RECORDED DATA
· · · · · · ·

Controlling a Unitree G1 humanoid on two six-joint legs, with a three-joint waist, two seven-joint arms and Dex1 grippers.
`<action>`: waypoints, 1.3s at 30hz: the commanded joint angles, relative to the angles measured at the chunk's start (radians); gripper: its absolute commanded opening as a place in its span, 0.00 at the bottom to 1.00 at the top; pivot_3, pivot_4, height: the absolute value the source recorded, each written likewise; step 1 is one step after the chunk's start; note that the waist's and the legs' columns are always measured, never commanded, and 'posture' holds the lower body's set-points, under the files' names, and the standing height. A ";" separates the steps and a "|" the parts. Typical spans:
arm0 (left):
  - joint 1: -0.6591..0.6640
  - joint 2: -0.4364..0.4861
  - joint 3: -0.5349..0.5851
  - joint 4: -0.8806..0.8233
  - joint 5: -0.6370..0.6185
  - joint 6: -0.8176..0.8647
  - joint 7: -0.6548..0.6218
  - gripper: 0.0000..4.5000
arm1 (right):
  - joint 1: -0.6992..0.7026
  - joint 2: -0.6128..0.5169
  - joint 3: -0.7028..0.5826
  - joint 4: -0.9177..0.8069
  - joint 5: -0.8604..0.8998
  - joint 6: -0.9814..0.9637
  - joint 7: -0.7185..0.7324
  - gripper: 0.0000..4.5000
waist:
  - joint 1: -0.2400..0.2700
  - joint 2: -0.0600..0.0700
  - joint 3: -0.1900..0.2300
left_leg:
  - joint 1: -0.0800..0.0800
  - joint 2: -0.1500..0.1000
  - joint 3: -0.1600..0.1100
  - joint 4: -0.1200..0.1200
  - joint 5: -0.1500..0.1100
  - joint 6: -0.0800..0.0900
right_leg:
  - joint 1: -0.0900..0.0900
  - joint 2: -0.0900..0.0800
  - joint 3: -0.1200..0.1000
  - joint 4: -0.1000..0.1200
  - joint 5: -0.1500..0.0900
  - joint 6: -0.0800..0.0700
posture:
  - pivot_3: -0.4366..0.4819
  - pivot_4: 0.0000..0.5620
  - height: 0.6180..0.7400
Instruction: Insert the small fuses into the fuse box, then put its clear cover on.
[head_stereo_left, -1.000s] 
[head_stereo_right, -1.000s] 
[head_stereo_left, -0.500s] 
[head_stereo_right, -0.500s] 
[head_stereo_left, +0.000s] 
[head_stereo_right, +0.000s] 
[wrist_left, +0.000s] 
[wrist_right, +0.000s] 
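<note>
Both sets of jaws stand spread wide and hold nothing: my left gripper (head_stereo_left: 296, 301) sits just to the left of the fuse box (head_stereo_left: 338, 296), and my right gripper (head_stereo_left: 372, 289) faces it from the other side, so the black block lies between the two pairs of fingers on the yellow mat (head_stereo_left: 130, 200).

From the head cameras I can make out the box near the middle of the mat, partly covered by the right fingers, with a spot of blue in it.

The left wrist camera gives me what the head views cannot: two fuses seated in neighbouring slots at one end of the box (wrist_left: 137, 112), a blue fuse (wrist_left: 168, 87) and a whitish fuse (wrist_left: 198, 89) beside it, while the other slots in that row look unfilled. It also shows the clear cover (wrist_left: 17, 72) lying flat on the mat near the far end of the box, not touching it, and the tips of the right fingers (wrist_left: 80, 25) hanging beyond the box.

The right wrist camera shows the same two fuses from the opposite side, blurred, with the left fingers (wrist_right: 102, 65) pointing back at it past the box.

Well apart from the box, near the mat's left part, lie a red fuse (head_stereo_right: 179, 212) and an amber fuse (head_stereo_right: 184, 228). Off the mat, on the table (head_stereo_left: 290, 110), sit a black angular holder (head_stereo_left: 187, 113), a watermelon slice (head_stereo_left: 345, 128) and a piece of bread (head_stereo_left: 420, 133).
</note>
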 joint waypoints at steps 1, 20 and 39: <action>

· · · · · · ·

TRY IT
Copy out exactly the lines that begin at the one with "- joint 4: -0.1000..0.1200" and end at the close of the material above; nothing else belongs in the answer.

SOLUTION TO THE PROBLEM
  - joint 4: -0.1000..0.1200
  - joint 5: -0.1500..0.0900
  - joint 6: -0.0800..0.0700
posture:
  - pivot_3: -0.4366..0.4819
  - pivot_4: 0.0000..0.5620
  - height: 0.6180..0.7400
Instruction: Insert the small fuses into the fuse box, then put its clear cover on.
[head_stereo_left, -1.000s] 
[head_stereo_right, -1.000s] 
[head_stereo_left, -0.500s] 
[head_stereo_right, -0.500s] 
[head_stereo_left, +0.000s] 
[head_stereo_right, +0.000s] 
[wrist_left, +0.000s] 
[wrist_right, +0.000s] 
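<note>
Both sets of jaws stand spread wide and hold nothing: my left gripper (head_stereo_left: 296, 301) sits just to the left of the fuse box (head_stereo_left: 338, 296), and my right gripper (head_stereo_left: 372, 289) faces it from the other side, so the black block lies between the two pairs of fingers on the yellow mat (head_stereo_left: 130, 200).

From the head cameras I can make out the box near the middle of the mat, partly covered by the right fingers, with a spot of blue in it.

The left wrist camera gives me what the head views cannot: two fuses seated in neighbouring slots at one end of the box (wrist_left: 137, 112), a blue fuse (wrist_left: 168, 87) and a whitish fuse (wrist_left: 198, 89) beside it, while the other slots in that row look unfilled. It also shows the clear cover (wrist_left: 17, 72) lying flat on the mat near the far end of the box, not touching it, and the tips of the right fingers (wrist_left: 80, 25) hanging beyond the box.

The right wrist camera shows the same two fuses from the opposite side, blurred, with the left fingers (wrist_right: 102, 65) pointing back at it past the box.

Well apart from the box, near the mat's left part, lie a red fuse (head_stereo_right: 179, 212) and an amber fuse (head_stereo_right: 184, 228). Off the mat, on the table (head_stereo_left: 290, 110), sit a black angular holder (head_stereo_left: 187, 113), a watermelon slice (head_stereo_left: 345, 128) and a piece of bread (head_stereo_left: 420, 133).
</note>
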 joint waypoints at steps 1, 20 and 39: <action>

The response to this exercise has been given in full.